И снова Василий Григорьевич Телепнев, думный дьяк Посольского приказа, сидел в палатах Шереметева, обсуждая с хозяином дела насущные.

- Я, Василь Григорьич, тщусь придумать эдакую фигуру, дабы Мишку-то выбрали, а все никак. Одна надежа на тебя.

Потягивая питной мед, гость вздохнул.

- Да коли ты, батюшка, не могешь, что уж про меня глаголить?

- Есть одна думка, - решительно тряхнул головой Шереметев. - Казаки ноне без главаря остались, Трубецкой при смерти, Черкасский опорочен. Надобно бы их как-то за Мишку подговорить. Мнится мне, тебе это по силам.

Телепнев поставил чарку, облокотился на стол и задумался, глядя на пузатую братину.

- А чего? Мыслю я, это вполне можно учинить. Пошлю к ним Алешку Власова со товарищи, оденутся в кафтаны стрелецкие, побалакают, и все станет ладно. Казаки - это ж такой народ… податливый, быстро сговоримся.

- Добро, - кивнул боярин и, встав, подошел к оконцу. Посмотрел во двор мрачно, тревожно.

- Чегой-то у тебя стражей вкруг палат немерено, Федор Иваныч? Аль опаска откуда идет?

Шереметев кивнул, все еще глядя в окно.

- Вечор поймали разбойника, Господь ведает, то ли тать, то ли убивец. Васька, иже посланца оберегает, сказывает, мол, Петрушу этот нехристь извести хотел. Хотя кому сие вестно? Могет, обшибся Васька.

- Нет, не обшибся. Я про то, что мальца погубить умышляют, уж ведаю стороной. Одни мой знакомец на том пиру, где Трубецкого опоили, слыхал, как Мстиславский с Лыковым об том шептались.

- Да неужто?! Испужался, знать, боярин, что Петруша его обскочит? От ведь злыдень, а?

- Семя-то тли, как сказано в Писании, во всяком лежит, - усмехнулся Телепнев. - Вот и мы с тобой тоже свою пользу разумеем.
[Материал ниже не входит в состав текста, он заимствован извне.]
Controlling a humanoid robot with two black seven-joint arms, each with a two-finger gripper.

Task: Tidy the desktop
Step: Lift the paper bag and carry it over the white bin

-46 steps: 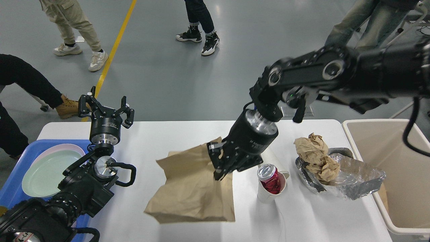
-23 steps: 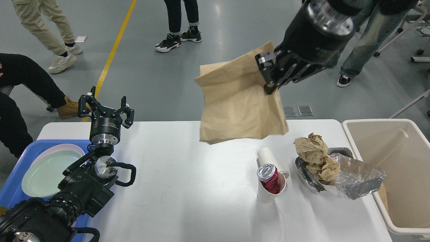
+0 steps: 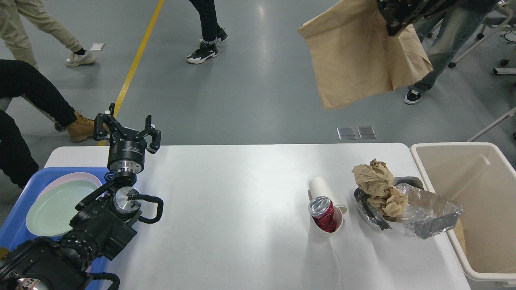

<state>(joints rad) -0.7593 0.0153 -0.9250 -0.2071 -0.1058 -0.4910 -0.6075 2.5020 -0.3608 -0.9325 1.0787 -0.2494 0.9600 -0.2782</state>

Каким же дивом малец жив-то остался?

Федор Иванович почесал бороду и задумчиво ответил:

- То ль по случаю, то ль по Божьей воле, свалился убивец с лестницы наземь и расшибся. А когда схватили его - обе длани-то у него пожжены. Но до оконца Петиного добраться успел, оно было открыто и ставень поднят, точно его с умыслом так оставили. Мамку я за недосмотр сечь велел, да от мальца теперича ее подальше держу. А на подоконном камне-то угли разбросаны, об них, видать, злодей и пожегся. А как они там оказались - Господь ведает. Видать, хранит Богородица мальчонку.

- А душегуб этот что сказывает? Кто его послал?

- Вот тут незадача вышла, - развел руками боярин. - Посечь хотели, а он возьми да и сбеги. Ну да ладно, мы ж ноне ведаем, что по воле Мстиславского он пришел, вот и обскажем на Соборе, коль боярин на престол будет метить. Пусть поруки за то никакой нет, но все одно пятно на нем теперича будет.

- Ну да. А на Москве судачат, мол, чудеса вокруг мальца неистовые учиняются?

- Да уж куды деваться. Я, вишь ли, обещался Владыку на чудо-то кликнуть, дабы он своими очами… Да недосуг было, такая суета поднялась. Да и ночь-полночь.

- Ну, вдругорядь кликнешь.

- Ох, хлопотно с Петрушей. Но скажу тебе втаи - уверовал я, что он всамдель посланец Заступницы небесной. Что ни седмица, то новое чудо. Никак не могет он боярами подкинутым быть.

- Эва… Так почто ж ты за Романова предстательствуешь?

- Да я и сам уж в сумлениях, - пошевелил усами Шереметев. - Ладно, Василь Григорьич, ступай. А мужичкам твоим, что к казакам пойдут, накажи: коли те Мишки держаться не восхотят, пущай за Петрушу их подбивают. Нам с тобой различия-то нету.